The Bible exhorts: “Husbands, love your wives, even as Christ also loved the church, and gave himself for it” (Ephesians 5:25, KJV). As Strachan points out, “Jesus never harms his bride.”
What’s Love Got to Do with It?
While Christ gave himself in love, domestic violence is about the absence of love. Primarily, it’s abusive power, according to the Hotline, stemming from a desire to gain and maintain control over one’s partner. Abuse is often a learned behavior. Some abusers feel justified to abuse, thinking it’s their right or responsibility to control their wife or girlfriend.
Drug or substance abuse may also be factors in abuse, says the Hotline. That was rapper Dr. Dre’s excuse for beating and punching women in his past, according to his recent apology in The New York Times. The late social psychologist Alan Miller also observed that men harass women because men harass each other. They may play out childhood socialization to be abusive, intimidating, and degrading to show their “manhood.”
Knowing this, how can believers respond to intimate partner abuse?
If You Are a Victim:
- Call the police.
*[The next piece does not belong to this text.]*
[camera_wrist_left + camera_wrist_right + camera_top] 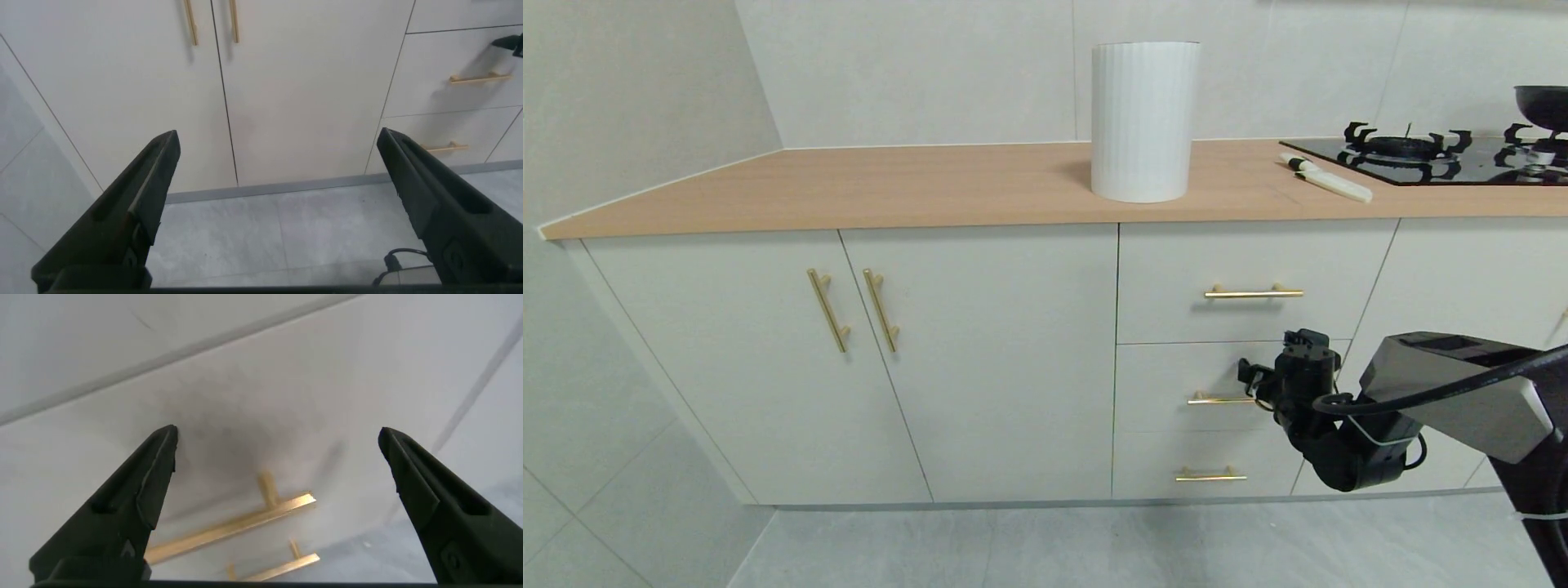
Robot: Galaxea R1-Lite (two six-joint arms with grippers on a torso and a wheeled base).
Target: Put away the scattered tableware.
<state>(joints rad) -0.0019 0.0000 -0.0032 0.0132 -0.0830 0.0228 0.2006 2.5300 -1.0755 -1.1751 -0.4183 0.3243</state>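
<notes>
We see a wooden counter (pixel 849 188) over white doors (pixel 996 367) with gold handles (pixel 828 311). On the black stove (pixel 1409 149) sits maybe a pan (pixel 1543 102).

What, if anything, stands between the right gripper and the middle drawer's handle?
Nothing visible does. The open right gripper hangs close in front of the middle drawer's handle, and its wrist view shows just the drawer front and that handle ahead.
</notes>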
Report physical abuse.
- Prepare a Safety Plan—for how to survive and how to leave if that’s what you decide.
- Seek God for spiritual and practical wisdom.
- If you leave, prepare first.
- Get legal advice if you decide to separate.
- Talk to your pastor and other Christian friends. However, be wary of accepting “biblical” arguments that suggest you are to blame or that you should “stay and pray” while you’re being victimized. Be aware that staying in an abusive situation could put you and/or your children seriously at risk.
- Seek ongoing positive support. The Hotline number is 1-800-799-SAFE (7233).
If You Are a Friend or Family Member:
- Don’t stay silent. Listen and support, but not judgmentally.
- Don’t try to “rescue” the person yourself. Focus instead on helping the victim get professional help. (To find a local battered women’s shelter, counseling resource, or support group, call the Hotline number above.)
- Get educated on domestic abuse and stay supportive.
If You Are an Abuser:
- Consider how your behavior is hurting the woman you say you “love”—and get help. Please.
As for me, I’m not standing by “helpless” again. I’m taking a stand. Abuse is not okay. Abuse is not love. Abuse needs all of us to speak up with one clear message. Stop this pain. Now.